Improving security measures within a leading oil company

As one of the world’s leading oil exploration and production companies, the Kuwait Oil Company Ltd. (KOC) was aware of increasing cyber threats and security issues troubling similar companies in the region. KOC wanted to ensure that their IT infrastructure and ecosystem was robust enough to withstand any present and future threats or attacks by conducting security health checks to mitigate or eliminate these risks. By engaging Microsoft Consulting Services – MEA, the company had a Microsoft product Security Assessment performed, including a roadmap to strengthen their security.

Business Needs
The oil industry is one of Kuwait’s most vital industries, contributing to a major portion of its GDP. The state-owned Kuwait Oil Company Ltd. (KOC) was already aware of cyber-attacks hitting other oil exploration and production companies in the region. Although it had not been directly exposed to any risks or attacks, KOC didn’t have a full picture regarding its level of vulnerability.

kuwait-oil-company-4The company wanted not only to avoid a situation wherein they would be susceptible to attack, but also to get an assessment as to where the company was in terms of security in relation to the security risks that they face. They also wanted to improve their overall security, as well as help in prioritizing what they should invest and what actions they should take in order to minimize or eliminate their risks.

“At KOC, we wanted to initiate a proactive and strategic move to ensure that all known security gaps and issues would be resolved or closed. We didn’t want to end up in a situation where we have a security breach at the company which we could have avoided if we had done something about it,” says Ghada Barakat, who works as a Senior Systems Analyst at the firm. “It’s also important to stress that we were not looking for an ad-hoc solution. What we wanted was a complete assessment and roadmap for our Microsoft environment.”

“Microsoft Consulting Services MEA has proven to be a trusted partner for more than 20 years. They have demonstrated to be a very reliable and professional implementing partner, one that the company could definitely rely on. Considering that this was a very important and critical project for us, we wanted to have the best experts to help us,” said Ghada Barakat.

To ensure that nothing was left to chance, many MCS-MEA consultants with different competencies were assigned to the project. Ashraf Khader was designated as the Enterprise Architect and worked with KOC to align their business needs, objectives and drivers into IT enablers. He also worked with the firm to have a plan for the Security Program which was executed by other MCS-MEA Architects, Consultants and Premier team. Security Architect Fernando Cima, Database Architect Esendal Yasin, Senior PFE Ali Makahleh and Waleed Dallah (TAM) covering Security Assessments for Database, Active Directory, SharePoint and Exchange environments.

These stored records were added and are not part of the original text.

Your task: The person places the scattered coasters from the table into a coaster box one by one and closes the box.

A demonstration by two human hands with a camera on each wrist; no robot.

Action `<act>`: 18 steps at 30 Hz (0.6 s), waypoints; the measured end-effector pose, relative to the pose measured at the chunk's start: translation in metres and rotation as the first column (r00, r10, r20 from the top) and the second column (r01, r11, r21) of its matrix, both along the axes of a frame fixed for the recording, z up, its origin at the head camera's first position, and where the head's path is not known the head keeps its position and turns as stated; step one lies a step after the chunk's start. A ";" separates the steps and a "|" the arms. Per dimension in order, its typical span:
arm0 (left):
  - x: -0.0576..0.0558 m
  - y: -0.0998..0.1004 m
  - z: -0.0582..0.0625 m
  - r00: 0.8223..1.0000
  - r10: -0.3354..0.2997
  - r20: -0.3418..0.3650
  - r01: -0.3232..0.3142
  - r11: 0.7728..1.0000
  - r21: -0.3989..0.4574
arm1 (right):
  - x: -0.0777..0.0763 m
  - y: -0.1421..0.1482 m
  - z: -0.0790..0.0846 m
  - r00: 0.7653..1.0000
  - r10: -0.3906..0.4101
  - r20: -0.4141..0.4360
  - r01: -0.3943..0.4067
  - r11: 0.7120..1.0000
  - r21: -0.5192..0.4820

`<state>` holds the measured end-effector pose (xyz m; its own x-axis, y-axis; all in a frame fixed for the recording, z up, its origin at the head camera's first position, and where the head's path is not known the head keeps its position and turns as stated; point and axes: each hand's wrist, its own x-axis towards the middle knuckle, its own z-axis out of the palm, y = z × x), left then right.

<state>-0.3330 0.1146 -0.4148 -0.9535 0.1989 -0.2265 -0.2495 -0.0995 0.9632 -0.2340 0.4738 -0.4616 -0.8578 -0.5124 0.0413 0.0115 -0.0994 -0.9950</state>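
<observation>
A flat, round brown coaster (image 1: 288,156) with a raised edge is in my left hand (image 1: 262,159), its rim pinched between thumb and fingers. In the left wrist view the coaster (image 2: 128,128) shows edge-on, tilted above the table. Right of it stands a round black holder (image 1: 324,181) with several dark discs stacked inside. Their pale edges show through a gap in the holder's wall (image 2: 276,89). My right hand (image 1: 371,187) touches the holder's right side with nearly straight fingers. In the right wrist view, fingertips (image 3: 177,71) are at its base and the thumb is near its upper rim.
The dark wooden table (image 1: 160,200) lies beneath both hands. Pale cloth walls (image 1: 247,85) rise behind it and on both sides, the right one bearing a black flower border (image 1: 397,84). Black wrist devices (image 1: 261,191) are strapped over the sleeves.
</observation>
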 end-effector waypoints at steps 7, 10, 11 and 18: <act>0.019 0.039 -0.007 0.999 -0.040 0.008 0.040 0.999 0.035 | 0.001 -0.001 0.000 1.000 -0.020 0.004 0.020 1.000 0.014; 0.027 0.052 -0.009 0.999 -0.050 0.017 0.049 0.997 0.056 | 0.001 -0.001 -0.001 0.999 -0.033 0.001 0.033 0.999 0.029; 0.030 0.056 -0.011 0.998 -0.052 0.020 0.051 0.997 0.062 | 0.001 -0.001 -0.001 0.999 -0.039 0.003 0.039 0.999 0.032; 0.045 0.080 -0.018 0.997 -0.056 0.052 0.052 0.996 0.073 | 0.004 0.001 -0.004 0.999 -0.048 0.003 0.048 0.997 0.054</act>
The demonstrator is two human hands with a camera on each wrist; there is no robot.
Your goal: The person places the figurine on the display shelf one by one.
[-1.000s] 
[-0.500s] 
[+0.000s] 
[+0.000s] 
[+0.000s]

The Premier team was responsible for performing health checks for Microsoft products and technologies that have been deployed at KOC‘s premises.

As an initial step, security architects from MCS-MEA performed a Security Assessment Review (SAR) at the company. This provides a snapshot on how the company is managing their security from several aspects, such as: technology, processes, people and organization. It also includes a roadmap containing actions that the company needs to execute in order to manage their risks and improve their security, both short-term and long-term.

Once the review (SAR) has been completed and the roadmap detailing what actions that needs to take place is presented to the company, MCS then partners with the firm to execute the roadmap. Consequently, several activities have been initiated with a view to strengthening the overall security program at KOC.

The initiative has proven to be a success for the company.

Determining the Current Security Maturity Level
“We have always wondered how protected we were from cyber-attacks. Because of this initiative, we now have a clear picture of our current level of exposure, including our current level of defense,” said Ghada Barakat, a Senior Systems Analyst at the KOC.

Robust Security Strategy
The results of the Security Assessment Review (SAR) helped to produce a detailed roadmap that will minimize the company’s risks of attacks.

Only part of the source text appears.